Television has certainly changed over the years both in delivery and content. We have witnessed excellent period dramas such as Upstairs Downstairs and The Forsythe Saga to the reality rubbish of today such as The Osbornes, and utterly banal Desperate Scousewives.
It is in delivery though that we have seen the most change. When I arrived in Bahrain English television options were Bahrain 55 and Saudi Aramco 33, and you needed an antenna rotator to be able to switch between the two.
During my first week here I was watching TV when a James Bond film came on. I can’t remember which one, but a two-hour film lasted just 45 minutes with huge chunks removed by the ‘censors’.
Since then we have moved first to satellite TV and then IPTV. When satellite TV arrived everybody stuck big dishes on their roofs. I moved to Amwaj which had a bylaw forbidding satellite dishes. Within three weeks they were everywhere, I had three.
To receive the best channels you needed something called a Dream Box, which used an Internet connection to share one password between thousands and so instead of paying BD20 a month to a satellite broadcaster you were paying BD20 a year to a little dodgy shop.
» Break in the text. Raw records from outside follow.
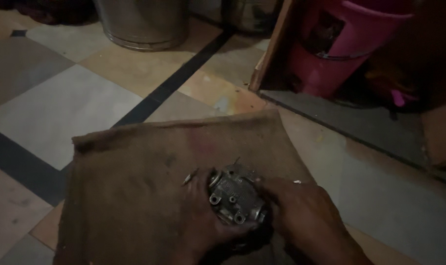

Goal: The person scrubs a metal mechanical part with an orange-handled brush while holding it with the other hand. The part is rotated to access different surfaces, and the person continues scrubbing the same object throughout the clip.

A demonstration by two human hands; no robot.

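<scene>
A grey cast-metal machine part [235,195] with bolt lugs and a round opening sits over a brown burlap sack [134,186] spread on the floor. My left hand [203,221] cups the part from below and the left, fingers curled around its lower edge. From the right, my right hand [301,216] presses its fingers against the part's side. A small metal piece [189,176], maybe a screw, lies on the sack just left of the part.
The floor is tiled in grey, tan and white with dark strips [174,81]. A steel bucket [142,22] stands at the back. At the back right are a pink plastic bucket [345,44] and a wooden board [272,49].
</scene>
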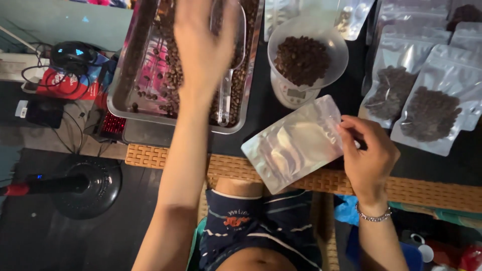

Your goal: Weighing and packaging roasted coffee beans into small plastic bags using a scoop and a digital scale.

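Observation:
My left hand (203, 50) reaches over a metal tray (116, 95) of coffee beans (170, 70), fingers stretched out, with the fingertips cut off by the top edge. A clear plastic scoop (224, 100) lies in the tray just right of this hand, its handle pointing toward me and not gripped. My right hand (369, 155) pinches the top edge of an empty silver zip pouch (293, 143) held above the table's front edge. Behind the pouch, a clear bowl of beans (307, 55) sits on a small white scale (293, 95).
Several filled clear-front pouches (429, 115) lie at the right, with more empty ones behind them. The table has a woven front edge (427, 190). To the left are a computer mouse (73, 52), cables and a round black stand base (88, 185) on the floor.

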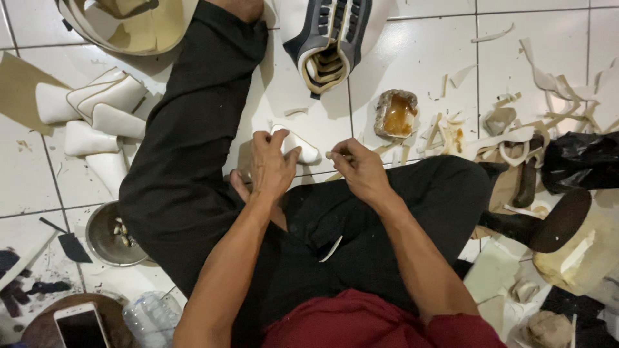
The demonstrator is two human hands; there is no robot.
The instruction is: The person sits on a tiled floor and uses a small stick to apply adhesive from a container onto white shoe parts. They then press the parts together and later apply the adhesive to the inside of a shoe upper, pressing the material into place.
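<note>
On the tiled floor [412,58], finished white pieces [97,116] are stacked far left and trimmings [548,84] litter the right. The left hand [271,169] pinches a white piece [298,145]; the right hand [361,171] pinches a small strip [330,154], still unattached.

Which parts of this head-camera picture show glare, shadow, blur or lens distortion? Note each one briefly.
Head view: glare whitens the glossy floor tiles at the top; soft shadows fall beside the left hand and the white piece it holds; the right hand is sharp, with no motion blur; the tile joints bow toward the edges, a wide-angle effect; the phone in the lower corner sits in dimmer light.
</note>
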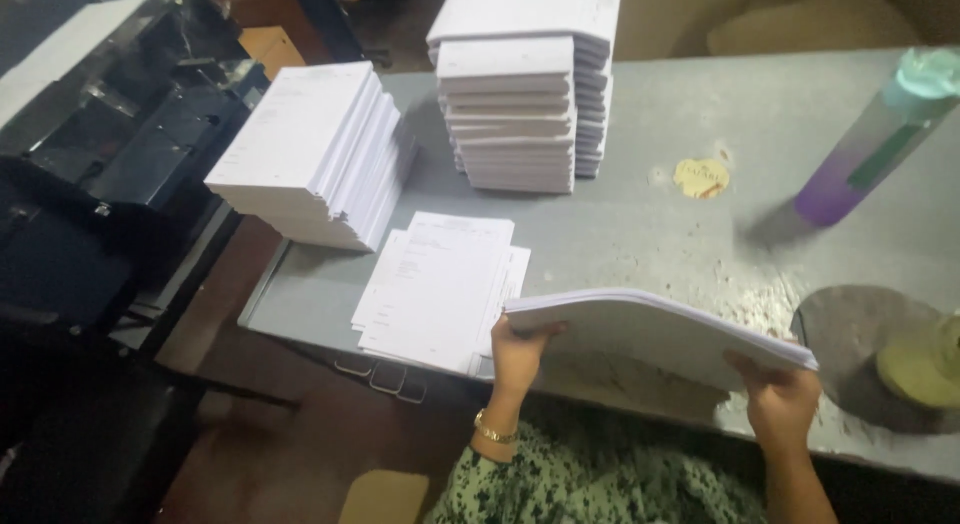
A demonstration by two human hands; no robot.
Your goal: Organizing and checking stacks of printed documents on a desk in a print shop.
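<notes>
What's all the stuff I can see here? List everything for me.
Held paper stack: one, white, lifted above the table's near edge.
Tall paper stacks: two, white, far side; the second at the left corner.
Loose sheets: few, white, near left.
Table: one, grey, worn.
Bottle: one, purple with teal cap, right.
Sticker: one, yellow, table middle.
Machine: one, black, left.
Bracelet: one, gold, left wrist.
Left hand, right hand: grip the held stack's ends.
</notes>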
But it worked. Eventually the broadcasters found ways around it and it sort of died out, although I have a version to this day where I receive two BBC Polish channels.
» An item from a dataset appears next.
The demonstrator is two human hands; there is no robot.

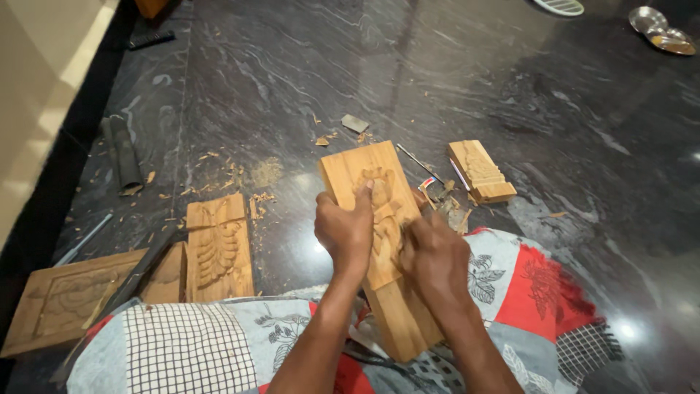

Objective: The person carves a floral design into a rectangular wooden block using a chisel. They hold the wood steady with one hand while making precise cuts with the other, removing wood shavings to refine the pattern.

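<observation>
A polished dark stone floor (437, 66) with pale grey veins fills the scene, glossy with soft light reflections at far centre and near right; a cream wall (36, 66) rises at the far left

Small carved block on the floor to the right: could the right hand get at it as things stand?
Probably yes, once freed. The small carved block lies in the open on the dark floor, with only thin metal tools and wood chips beside it. But the right hand is busy on the wooden plank.
</observation>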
Then the great move to IPTV. Again you could subscribe via various Internet providers to a host of channels or you could just get the KODI box, an Internet equivalent of the Dream Box.
The KODI box lets you access hundreds of live channels from all over the world as well as thousands of hours of stored programmes. My son found all the Doctor Who episodes so we haven’t seen him for weeks. And this is not illegal as there is on the Internet a site called
Filmon where you can legitimately stream TV channels live from all over the world, and the KODI box is just a means of running that site on your telly rather than the computer.
However there is a downside. While I am supposed to be working during the day I sometimes have the TV on and can watch BBC or ITV live with no problems, but in the evening at around 7.30pm when we are settling down to watch The Chase, buffering starts in earnest. I have a 4G LTE connection which means my Internet bandwidth is variable, in the morning and afternoon as there are few people in Amwaj I get 20-30 Mbps but at 7.30pm every night I am lucky if I am getting 1 Mbps, and of course that affects streaming programmes to the point where they become impossible to watch.
It’s like the roads. If you build more lanes then we will buy more cars and fill them up. Well ISPs put out more and more bandwidth but we keep finding more and more ways to utilise the Internet and fill it up.